Marvel data analysis

Level: Advanced (score: 4)

Dive into the Marvel Universe! Your goal is to analyze a dataset of Marvel characters, focusing on popularity, historical introductions, and gender representation.

You'll implement three functions:

-most_popular_characters

- max_and_min_years_new_characters

- get_percentage_female_characters

You'll find more specific instructions in their docstrings.

The dataset is pre-loaded in the template code as a list of Character (typed) namedtuples, for example:

Character(pid='1678', name='Spider-Man', sid='Secret Identity', align='Good Characters', sex='Male Characters', appearances='4043', year='1962')

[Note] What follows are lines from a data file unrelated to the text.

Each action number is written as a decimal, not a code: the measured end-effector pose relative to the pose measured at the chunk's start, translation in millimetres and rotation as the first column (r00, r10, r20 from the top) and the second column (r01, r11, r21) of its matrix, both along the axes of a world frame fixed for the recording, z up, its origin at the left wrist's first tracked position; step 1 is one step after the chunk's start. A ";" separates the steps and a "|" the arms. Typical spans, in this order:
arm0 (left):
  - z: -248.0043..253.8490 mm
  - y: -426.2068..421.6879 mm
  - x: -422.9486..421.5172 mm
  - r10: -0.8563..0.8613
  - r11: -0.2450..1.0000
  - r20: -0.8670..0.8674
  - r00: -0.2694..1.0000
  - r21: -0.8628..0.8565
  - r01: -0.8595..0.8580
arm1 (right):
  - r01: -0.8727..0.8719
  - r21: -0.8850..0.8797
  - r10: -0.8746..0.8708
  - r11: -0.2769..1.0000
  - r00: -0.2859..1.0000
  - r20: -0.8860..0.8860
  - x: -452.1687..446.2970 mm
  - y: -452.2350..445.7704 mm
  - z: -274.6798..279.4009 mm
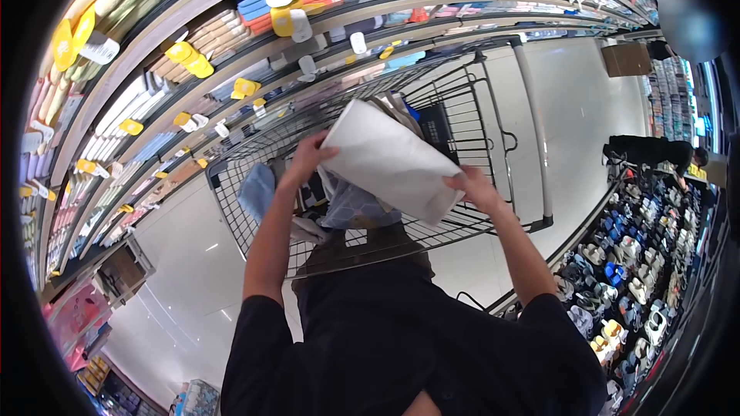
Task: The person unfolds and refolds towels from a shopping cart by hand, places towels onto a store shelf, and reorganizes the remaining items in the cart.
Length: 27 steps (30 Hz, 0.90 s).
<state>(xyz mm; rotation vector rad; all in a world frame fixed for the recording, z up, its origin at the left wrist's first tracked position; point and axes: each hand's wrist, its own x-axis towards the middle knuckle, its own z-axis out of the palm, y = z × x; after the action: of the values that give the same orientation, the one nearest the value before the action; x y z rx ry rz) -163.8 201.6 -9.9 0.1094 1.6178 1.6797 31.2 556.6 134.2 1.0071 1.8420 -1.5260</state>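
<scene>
A white rectangular sheet [393,160] is held slantwise over the shopping cart [518,185]; whether it is paper or folded cloth I cannot tell. My left hand [310,156] grips its upper left edge, thumb on top. At the lower right end, my right hand [475,187] pinches the other edge, where the sheet curls slightly. Beneath it in the wire basket lie a light blue cloth item [258,191], a grey-blue patterned bundle [356,208] and a dark flat item [436,125]. The sheet hides part of the cart's contents.
Shelves of folded towels [212,31] with yellow tags run along the left and far side. Rows of shoes [617,250] fill a display on the right, where a person in dark clothes [651,152] bends over. A cardboard box [626,60] stands farther back.
</scene>
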 end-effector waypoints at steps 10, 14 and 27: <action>-19.9 65.7 71.9 -0.285 0.958 -0.805 0.520 -0.250 0.138 | 0.551 -0.394 -0.474 0.736 0.834 0.282 45.3 -49.3 -96.0; 42.1 48.3 151.8 -0.732 0.649 -0.656 0.184 -0.589 0.481 | 0.559 -0.434 -0.488 0.707 0.829 0.273 44.0 -53.4 -66.6; 4.6 40.1 180.0 -0.559 0.829 -0.708 0.431 -0.469 0.304 | 0.638 -0.455 -0.624 0.621 0.754 0.204 26.8 -52.2 -51.6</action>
<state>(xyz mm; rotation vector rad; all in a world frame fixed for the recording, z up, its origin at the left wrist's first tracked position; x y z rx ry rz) 16.2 241.7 -5.3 1.2689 2.2116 0.9571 58.0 504.4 82.6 1.4767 0.9622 -2.2285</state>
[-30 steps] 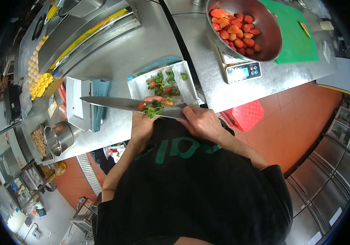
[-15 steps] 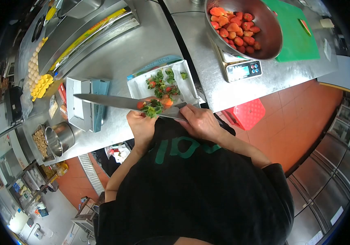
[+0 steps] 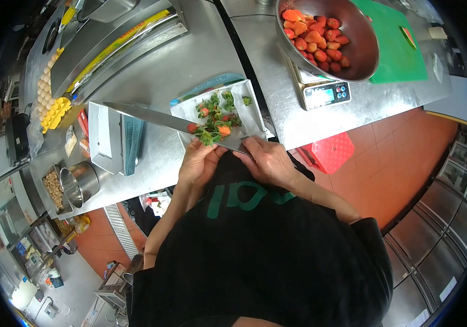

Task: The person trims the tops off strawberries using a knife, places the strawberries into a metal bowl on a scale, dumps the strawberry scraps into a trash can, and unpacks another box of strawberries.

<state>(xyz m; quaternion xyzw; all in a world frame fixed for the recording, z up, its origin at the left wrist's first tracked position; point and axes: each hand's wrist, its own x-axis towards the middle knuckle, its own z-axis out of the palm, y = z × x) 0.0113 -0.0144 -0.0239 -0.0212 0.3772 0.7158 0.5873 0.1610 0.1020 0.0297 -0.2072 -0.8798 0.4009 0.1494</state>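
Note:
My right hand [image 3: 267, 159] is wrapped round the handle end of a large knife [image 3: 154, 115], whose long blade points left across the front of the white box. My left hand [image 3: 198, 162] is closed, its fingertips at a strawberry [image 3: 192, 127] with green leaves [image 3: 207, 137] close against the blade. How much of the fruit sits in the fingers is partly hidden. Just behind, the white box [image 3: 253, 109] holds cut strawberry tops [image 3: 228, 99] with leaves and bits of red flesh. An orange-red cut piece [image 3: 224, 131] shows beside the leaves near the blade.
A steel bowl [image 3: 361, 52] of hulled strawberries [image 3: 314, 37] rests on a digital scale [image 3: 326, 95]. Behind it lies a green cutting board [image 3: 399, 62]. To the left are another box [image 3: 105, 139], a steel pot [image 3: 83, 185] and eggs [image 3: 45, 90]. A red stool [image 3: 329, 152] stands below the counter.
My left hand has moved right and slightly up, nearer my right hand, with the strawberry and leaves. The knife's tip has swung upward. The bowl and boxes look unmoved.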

Note that each character is identified by a unique pid. Note that characters with the same name but different pids represent different characters (across universes or timelines). See Thor for example:

(Pdb) pp [ch for ch in characters if ch.name == "Thor"]
[Character(pid='2460', name='Thor', sid='No Dual Identity', align='Good Characters', sex='Male Characters', appearances='2258', year='1950'),
 Character(pid='755266', name='Thor', sid='Secret Identity', align='Bad Characters', sex='Male Characters', appearances='1', year='1998'),
 Character(pid='20704', name='Thor', sid='', align='Bad Characters', sex='Male Characters', appearances='', year='1954')]

These are distinct characters and should not be aggregated by name alone. 

Tasks:

  • Popularity: Find the most popular characters based on their total appearances.
  • Yearly Introductions: Identify the years with the highest and lowest numbers of new character introductions.
  • Gender Representation: Calculate the percentage of female characters, ignoring characters without a specified gender.

Enjoy the journey through Marvel data while honing your Python skills!